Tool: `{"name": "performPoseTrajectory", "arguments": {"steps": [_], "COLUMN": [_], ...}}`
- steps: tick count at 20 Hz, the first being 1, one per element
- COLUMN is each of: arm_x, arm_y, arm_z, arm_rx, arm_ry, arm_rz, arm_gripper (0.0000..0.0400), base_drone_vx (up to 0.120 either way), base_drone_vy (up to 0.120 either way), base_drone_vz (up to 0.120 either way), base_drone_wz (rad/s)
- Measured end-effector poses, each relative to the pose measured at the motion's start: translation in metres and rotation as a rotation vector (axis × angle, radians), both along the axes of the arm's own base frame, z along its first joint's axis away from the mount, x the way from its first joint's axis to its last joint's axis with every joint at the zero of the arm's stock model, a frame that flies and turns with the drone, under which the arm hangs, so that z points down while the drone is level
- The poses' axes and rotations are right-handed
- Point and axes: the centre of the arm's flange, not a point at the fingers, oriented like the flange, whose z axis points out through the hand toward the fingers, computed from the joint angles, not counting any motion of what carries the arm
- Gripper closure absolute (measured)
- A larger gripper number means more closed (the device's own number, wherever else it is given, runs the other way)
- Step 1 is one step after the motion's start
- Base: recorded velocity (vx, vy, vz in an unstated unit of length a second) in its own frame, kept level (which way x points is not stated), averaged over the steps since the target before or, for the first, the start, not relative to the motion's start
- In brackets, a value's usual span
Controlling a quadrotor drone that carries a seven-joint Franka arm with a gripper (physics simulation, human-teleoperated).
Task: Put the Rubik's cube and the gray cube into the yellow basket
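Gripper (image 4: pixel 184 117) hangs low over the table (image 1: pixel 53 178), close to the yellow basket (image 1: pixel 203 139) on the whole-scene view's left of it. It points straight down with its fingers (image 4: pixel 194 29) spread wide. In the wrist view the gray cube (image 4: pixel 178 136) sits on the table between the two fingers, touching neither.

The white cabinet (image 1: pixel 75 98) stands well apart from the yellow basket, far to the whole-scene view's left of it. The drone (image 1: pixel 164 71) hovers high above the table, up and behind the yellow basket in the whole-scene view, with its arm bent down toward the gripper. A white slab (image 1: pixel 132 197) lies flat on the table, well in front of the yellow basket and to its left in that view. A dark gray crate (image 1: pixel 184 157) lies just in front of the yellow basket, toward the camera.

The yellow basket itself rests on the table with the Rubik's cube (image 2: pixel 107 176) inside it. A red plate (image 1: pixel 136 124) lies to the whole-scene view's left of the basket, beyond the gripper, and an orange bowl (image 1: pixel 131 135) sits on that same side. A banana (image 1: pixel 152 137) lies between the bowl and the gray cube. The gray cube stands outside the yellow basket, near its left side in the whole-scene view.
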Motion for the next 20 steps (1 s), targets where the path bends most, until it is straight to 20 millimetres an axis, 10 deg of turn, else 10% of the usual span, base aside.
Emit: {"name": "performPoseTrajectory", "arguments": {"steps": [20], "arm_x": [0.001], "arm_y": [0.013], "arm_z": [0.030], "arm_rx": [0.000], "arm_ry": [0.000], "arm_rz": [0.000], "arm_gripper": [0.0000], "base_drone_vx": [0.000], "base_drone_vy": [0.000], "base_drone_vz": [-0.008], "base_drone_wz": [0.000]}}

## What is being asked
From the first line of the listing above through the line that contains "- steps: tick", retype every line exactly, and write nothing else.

## Reply
Tool: `{"name": "performPoseTrajectory", "arguments": {"steps": [_], "COLUMN": [_], ...}}`
- steps: tick count at 20 Hz, the first being 1, one per element

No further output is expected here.